In certain states, private utilities are approved and regulated by public service commissions, while public utilities are regulated by requirements in statute. While it is true that publicly owned utilities face the issue of raising revenue because of the ignorance of human beings used to water being underpriced and the fact that they have to suffer the consequences...private utilities in said state are notorious for charging low rates and neglecting their infrastructure, then utilizing political strength or environmental issues they created to force sale to public utilities then tasked with operating and upgrading the system. So no, private utilities are not the answer unless they are subject to strict regulation, pricing structures that allow limited profit while guaranteeing upgrades to infrastructure, etc. I should note that utilities are granted service areas and own the infrastructure, so it is not like a ratepayer can "vote with their feet" and choose to buy water from another entity.

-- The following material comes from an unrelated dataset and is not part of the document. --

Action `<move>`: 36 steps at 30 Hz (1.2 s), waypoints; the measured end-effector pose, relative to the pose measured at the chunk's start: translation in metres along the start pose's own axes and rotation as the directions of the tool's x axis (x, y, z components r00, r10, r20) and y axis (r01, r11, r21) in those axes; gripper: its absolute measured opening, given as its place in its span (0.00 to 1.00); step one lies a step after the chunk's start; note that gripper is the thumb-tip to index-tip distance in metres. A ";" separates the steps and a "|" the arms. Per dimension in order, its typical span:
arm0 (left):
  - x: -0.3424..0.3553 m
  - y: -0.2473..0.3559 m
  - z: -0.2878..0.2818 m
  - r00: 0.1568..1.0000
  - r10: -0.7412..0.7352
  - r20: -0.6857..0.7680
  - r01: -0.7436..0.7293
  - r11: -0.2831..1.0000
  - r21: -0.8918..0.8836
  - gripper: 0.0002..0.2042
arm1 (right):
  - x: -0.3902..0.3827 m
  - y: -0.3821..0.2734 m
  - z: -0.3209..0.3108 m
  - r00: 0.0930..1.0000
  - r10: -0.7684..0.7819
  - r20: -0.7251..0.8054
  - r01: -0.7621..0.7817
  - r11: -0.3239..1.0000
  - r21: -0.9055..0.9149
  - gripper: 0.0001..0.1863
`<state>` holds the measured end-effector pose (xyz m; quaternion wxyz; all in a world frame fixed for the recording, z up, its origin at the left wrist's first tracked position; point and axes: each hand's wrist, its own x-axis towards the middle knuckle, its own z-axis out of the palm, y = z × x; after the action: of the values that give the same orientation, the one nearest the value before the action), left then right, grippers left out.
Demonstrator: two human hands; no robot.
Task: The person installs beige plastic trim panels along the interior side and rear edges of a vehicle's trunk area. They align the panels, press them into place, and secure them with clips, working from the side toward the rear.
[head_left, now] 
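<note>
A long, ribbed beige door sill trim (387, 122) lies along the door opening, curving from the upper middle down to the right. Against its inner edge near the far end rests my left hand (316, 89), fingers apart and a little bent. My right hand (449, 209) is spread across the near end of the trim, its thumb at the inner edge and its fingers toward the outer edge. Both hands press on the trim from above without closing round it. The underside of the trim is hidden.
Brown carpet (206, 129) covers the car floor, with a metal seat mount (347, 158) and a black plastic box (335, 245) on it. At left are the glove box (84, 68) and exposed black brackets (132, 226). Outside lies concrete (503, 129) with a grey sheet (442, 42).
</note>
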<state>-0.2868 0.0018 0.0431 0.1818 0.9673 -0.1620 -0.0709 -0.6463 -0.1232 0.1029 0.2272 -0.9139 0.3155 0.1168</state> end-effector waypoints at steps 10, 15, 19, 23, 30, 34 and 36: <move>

I should also note that in riparian states, utilities can procure service areas without having customers to serve or infrastructure in place, thereby creating a fledgling system of "water banking" where they can maintain agricultural uses on the land while sitting on their permitted uses (originally for agriculture) until such point that they "sell" that water to utilities as development occurs.

Mr. Kurtz said...

Good points, Anonymous; one place where strict regulation absolutely makes sense is in granting of rights to a "natural" monopoly, such as a sewer line. Would that the gutless pols applied such rules to TV cable companies, who by my lights should own nothing but the wires and the switches; the programming should be owned (or at least sold) by others.
California is a hybrid of riparian and appropriative water rights, and most ag water companies or districts sell water now, (if they can) although not always in the most sensible way. I don't think there are any more riparian rights lying out there that someone has not perfected, or at least litigated.